Memory embeddings example does not work with multiple facts related to one subject
Describe the bug When adding additional facts around a subject (for example, what I do for work), the result will randomly pick a fact and use it as the response, instead of stating all the relevant facts.
To Reproduce Steps to reproduce the behavior:
- Follow the example in 06-memory-and-embeddings.ipynb
- Replace the facts with:
await kernel.Memory.SaveInformationAsync(MemoryCollectionName, id: "info1", text: "My name is Andrea");
await kernel.Memory.SaveInformationAsync(MemoryCollectionName, id: "info2", text: "I currently work as a tourist operator");
await kernel.Memory.SaveInformationAsync(MemoryCollectionName, id: "info3", text: "I also currently work as a bus driver");
await kernel.Memory.SaveInformationAsync(MemoryCollectionName, id: "info4", text: "I sometimes work as a teacher");
Just ask the question: "what do I do for work?", 4. The question returns "I sometimes work as a teacher".
Expected behavior A full listing of what I do for work.
Desktop (please complete the following information):
- OS: Windows
- IDE: Visual Studio 2022
- NuGet Package Version: 0.13.277.1-preview
Additional context The issue extends towards other facts, and was found when trying to develop a chat bot that answers questions about gene-disease associations. When "taught" 1:M associations, I continually get just one of the answers as a result, which is incomplete.
I think you'll need to return say the top 3 vector results and send that to GPT for a completion to compile the results.
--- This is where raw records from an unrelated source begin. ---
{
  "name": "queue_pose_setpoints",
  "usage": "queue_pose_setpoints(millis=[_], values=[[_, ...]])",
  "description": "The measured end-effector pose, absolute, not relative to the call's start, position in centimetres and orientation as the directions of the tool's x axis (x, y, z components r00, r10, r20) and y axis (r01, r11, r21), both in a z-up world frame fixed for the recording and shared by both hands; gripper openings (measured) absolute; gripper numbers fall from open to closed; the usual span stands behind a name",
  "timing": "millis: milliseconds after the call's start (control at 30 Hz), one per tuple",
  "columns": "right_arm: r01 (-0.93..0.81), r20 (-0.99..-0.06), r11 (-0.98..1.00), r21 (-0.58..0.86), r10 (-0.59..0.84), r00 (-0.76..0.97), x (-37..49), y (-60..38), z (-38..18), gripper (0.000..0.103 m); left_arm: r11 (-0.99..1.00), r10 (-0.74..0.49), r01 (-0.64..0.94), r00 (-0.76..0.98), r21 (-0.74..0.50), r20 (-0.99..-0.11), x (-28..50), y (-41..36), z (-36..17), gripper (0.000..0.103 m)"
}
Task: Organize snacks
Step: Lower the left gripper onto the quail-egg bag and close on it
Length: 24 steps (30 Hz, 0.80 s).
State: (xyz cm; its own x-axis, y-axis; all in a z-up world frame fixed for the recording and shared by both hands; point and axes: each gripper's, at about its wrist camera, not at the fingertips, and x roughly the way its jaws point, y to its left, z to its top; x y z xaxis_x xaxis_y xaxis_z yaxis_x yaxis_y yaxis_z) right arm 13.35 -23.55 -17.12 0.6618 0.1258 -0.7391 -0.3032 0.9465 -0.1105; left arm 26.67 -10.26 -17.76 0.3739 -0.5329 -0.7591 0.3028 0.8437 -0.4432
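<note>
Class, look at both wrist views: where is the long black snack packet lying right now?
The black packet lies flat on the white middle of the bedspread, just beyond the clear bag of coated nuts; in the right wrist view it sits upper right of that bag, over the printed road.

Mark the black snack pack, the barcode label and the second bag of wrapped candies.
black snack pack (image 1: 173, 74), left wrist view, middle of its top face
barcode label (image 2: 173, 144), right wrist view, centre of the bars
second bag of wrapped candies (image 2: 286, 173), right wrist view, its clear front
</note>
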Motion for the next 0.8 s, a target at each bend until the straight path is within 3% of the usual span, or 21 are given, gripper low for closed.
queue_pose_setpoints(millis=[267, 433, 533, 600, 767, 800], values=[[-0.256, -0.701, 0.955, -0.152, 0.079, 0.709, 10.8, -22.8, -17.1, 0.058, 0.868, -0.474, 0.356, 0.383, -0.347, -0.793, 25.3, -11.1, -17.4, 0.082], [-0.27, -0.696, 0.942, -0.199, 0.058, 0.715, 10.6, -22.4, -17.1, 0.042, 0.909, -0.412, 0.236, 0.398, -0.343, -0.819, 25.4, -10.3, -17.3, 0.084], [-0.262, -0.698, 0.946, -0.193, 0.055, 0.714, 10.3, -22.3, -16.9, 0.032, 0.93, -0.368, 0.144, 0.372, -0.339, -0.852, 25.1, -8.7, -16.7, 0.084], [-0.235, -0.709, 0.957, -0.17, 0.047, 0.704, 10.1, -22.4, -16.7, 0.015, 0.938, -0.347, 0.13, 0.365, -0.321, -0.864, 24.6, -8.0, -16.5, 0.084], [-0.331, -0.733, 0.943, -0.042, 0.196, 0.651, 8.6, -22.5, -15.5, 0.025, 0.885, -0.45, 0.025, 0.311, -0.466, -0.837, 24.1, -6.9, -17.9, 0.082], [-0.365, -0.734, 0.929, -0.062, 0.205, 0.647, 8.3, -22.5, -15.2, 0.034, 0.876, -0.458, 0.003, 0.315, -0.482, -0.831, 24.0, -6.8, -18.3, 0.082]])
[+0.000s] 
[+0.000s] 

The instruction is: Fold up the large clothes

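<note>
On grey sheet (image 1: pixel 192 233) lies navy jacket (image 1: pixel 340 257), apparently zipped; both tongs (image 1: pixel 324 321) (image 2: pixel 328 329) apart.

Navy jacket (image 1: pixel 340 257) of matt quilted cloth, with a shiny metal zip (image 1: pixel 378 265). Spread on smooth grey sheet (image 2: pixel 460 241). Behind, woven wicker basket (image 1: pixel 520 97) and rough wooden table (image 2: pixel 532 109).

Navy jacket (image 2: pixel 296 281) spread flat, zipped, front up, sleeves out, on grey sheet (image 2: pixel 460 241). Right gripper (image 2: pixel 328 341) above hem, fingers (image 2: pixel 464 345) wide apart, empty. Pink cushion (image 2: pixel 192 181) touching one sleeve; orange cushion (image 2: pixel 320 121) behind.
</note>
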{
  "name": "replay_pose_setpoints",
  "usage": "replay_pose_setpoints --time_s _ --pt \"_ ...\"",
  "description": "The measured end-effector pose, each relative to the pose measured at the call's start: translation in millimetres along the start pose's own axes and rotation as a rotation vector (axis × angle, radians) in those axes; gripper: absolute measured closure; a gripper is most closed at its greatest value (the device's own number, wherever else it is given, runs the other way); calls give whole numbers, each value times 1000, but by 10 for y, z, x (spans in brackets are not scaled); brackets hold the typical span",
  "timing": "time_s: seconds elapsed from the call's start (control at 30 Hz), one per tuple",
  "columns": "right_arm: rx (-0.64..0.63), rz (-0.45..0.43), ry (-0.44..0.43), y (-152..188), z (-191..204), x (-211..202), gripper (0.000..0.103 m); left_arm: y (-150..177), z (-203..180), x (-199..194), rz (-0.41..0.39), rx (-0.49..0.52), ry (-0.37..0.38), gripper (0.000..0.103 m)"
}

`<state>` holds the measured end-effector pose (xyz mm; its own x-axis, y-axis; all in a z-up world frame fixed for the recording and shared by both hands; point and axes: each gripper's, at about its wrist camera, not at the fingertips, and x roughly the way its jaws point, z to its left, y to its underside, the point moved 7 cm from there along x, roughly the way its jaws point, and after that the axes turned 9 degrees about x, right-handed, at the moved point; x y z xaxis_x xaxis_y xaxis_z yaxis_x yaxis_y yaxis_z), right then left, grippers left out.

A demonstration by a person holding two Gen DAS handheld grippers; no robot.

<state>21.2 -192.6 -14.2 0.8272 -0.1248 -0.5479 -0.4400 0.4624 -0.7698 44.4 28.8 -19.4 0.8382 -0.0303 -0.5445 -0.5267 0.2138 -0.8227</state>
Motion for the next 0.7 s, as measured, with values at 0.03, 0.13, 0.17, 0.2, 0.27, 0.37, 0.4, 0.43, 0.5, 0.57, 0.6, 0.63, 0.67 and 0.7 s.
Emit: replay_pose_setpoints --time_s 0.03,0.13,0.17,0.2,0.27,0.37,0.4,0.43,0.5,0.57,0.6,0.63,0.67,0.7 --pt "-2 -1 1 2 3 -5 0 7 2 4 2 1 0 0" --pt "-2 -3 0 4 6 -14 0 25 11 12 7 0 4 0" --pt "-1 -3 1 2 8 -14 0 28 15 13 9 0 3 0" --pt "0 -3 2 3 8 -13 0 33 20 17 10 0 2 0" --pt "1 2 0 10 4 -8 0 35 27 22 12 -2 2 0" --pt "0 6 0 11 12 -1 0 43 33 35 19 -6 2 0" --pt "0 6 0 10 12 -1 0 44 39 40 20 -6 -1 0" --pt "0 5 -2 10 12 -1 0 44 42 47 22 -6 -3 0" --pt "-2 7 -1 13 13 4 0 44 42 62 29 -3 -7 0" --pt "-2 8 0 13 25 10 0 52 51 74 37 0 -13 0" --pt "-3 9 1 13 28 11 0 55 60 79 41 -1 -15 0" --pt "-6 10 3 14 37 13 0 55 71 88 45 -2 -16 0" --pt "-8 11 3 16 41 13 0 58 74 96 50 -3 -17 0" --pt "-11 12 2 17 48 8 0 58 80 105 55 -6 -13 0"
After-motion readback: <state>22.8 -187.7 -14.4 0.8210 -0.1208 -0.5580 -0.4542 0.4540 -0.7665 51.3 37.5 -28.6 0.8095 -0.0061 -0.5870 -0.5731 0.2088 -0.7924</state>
I wouldn't say it doesn't "work", its just a proof of concept highlighting potential
Here's what I tried following your suggestion:
what are all the things I do for work? I sometimes work as a teacher what are the 3 things I do for work I sometimes work as a teacher
The example above is highlighting the most basic form of vector search and is only returning back a single result. For me, it helped conceptualize how vector search works in memory. It's definitely not intending to be robust and representative of more advanced use cases.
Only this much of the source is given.